La pyramide inversée

Témoignages.re / 9 avril 2013

Le récent courrier de Brigitte Croisier « Oh ! La France… » nous invite fortement à réfléchir sur la magie réunionnaise du mot “Métropole”, dans son rapport de « dépendance coloniale, néocoloniale ou postcoloniale » qu’il peut sous-entendre, « quand là-bas prend la place d’ici », quand la majuscule Métropole triomphe devant la minuscule commune.

Cette réflexion vient bien à point, au moment où le gouvernement annonce que le projet de loi sur la réforme territoriale devant primitivement être « bouclée » à l’Assemblée nationale fin mai le serait, en fait, à la fin de l’année 2013, par une scission en trois étapes.

La première, dit le Premier ministre, sera consacrée aux métropoles, aux grandes métropoles et aux grandes villes ; la deuxième qui sera débattue en octobre concernera les régions ; la troisième « se consacrera aux solidarités territoriales, qui concernent notamment l’avenir des départements, l’avenir des communes et des intercommunalités ».

La Ministre Lebranchu défend cette pyramide inversée, en considérant que métropoles et régions doivent être considérées comme « des moteurs de croissance et de compétitivité ». Certes, mais cela a de quoi nous inquiéter. Alors qu’on affirme depuis 1982 qu’aucune collectivité n’a pouvoir sur l’autre, s’installe de fait la puissance des mégapoles européennes jusqu’aux régions, et leur pouvoir sur les petits que nous sommes au nom de l’économie-monde.

Pouvoir de l’économique au détriment du social ; organisation planifiée et systématique de la ségrégation ; gestion technocratique échappant à la compréhension des citoyens.

En dix ans, nos politiques effacent la loi Joxe-Baylet de 1992 sur les communautés de communes et de villes, ainsi que la loi Pasqua de 1999 « sur l’aménagement du territoire et l’émergence des pays ».

L’Adels pouvait dire à cette époque : « La Nation est en train de se refaire par le bas, provoquant l’initiative et l’émergence de projets, dans une approche citoyenne ».

Oui, la pyramide, par nature ascendante, à partir des « mille france qui font la France », comme disait Fernand Braudel, et montant vers sa pointe est effectivement inversée, au mépris du principe de subsidiarité.

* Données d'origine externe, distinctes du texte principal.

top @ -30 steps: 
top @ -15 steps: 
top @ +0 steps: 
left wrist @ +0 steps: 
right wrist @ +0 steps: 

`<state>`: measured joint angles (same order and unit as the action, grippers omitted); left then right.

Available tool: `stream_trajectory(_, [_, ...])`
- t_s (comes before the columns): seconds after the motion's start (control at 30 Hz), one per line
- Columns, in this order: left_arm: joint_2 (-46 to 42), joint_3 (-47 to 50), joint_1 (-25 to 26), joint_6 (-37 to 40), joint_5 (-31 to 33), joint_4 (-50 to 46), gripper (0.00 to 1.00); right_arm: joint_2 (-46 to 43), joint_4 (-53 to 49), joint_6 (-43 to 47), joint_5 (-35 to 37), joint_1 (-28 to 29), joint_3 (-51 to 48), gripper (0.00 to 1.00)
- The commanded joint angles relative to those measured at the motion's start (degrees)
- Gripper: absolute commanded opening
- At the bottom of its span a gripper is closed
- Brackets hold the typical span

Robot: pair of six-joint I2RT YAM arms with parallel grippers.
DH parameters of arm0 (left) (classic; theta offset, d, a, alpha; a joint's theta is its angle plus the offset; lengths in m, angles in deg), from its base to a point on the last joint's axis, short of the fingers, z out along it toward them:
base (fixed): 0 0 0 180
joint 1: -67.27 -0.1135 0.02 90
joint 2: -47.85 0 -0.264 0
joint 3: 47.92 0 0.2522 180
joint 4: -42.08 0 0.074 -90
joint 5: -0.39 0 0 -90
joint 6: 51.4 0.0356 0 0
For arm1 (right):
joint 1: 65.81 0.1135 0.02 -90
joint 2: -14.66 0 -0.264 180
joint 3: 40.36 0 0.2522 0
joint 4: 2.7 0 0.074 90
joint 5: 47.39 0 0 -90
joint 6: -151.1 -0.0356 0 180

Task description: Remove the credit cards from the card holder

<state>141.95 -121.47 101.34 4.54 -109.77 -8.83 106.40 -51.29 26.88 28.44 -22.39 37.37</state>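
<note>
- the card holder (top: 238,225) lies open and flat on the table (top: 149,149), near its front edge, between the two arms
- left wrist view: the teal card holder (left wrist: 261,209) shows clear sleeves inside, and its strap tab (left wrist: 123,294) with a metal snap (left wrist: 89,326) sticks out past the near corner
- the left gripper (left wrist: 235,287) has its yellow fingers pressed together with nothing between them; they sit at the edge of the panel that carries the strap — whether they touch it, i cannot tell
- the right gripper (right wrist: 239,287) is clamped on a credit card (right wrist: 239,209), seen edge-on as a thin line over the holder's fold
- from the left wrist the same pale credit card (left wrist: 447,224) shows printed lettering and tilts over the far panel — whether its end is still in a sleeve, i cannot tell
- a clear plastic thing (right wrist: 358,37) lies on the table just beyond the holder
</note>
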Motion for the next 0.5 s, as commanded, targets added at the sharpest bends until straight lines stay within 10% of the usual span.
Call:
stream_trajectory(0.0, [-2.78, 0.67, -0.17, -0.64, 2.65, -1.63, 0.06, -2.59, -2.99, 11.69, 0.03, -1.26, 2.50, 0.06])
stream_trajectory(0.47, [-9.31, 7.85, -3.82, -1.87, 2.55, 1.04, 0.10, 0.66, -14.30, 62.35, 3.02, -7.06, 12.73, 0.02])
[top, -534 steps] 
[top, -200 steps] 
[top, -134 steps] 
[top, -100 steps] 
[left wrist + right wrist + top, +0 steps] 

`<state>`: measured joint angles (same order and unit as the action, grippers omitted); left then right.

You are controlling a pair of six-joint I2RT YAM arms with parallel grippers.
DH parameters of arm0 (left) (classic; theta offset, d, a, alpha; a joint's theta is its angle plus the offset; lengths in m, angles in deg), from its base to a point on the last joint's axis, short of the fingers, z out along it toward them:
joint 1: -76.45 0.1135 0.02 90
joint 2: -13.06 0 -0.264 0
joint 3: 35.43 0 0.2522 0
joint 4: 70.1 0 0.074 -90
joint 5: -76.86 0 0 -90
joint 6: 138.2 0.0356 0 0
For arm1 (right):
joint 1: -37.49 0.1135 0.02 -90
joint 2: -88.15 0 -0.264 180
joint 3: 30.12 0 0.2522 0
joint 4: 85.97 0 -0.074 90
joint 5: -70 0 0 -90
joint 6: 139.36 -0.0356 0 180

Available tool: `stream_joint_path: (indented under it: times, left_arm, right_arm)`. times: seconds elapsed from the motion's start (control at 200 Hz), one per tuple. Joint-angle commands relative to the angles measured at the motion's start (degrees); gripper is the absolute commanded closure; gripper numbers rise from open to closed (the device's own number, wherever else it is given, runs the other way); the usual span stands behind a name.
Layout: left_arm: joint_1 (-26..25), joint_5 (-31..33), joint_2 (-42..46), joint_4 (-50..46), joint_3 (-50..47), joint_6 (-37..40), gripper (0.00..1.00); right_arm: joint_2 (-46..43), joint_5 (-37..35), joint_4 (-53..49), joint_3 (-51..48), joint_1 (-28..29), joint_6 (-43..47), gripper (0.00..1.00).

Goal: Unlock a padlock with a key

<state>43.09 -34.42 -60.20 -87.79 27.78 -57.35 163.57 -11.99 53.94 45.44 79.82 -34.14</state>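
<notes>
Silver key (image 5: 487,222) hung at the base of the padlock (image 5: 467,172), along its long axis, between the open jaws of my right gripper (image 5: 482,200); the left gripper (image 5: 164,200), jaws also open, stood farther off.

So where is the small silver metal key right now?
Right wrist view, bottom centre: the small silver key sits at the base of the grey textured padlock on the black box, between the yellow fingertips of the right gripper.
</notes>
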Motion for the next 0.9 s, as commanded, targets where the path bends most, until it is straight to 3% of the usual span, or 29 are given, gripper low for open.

Espérons que nos élus locaux, et surtout députés et sénateurs, se réveillent en voyant le danger (déjà pour eux-mêmes…) de cette simplification mortelle de la politique qui voudrait produire une unité là où devrait s’affirmer la diversité.

Et surtout, pitié pour nous, citoyens : que les débats sur cette réforme territoriale ne soient pas pollués par les problèmes arithmétiques de la conservation ou de la conquête du Pouvoir.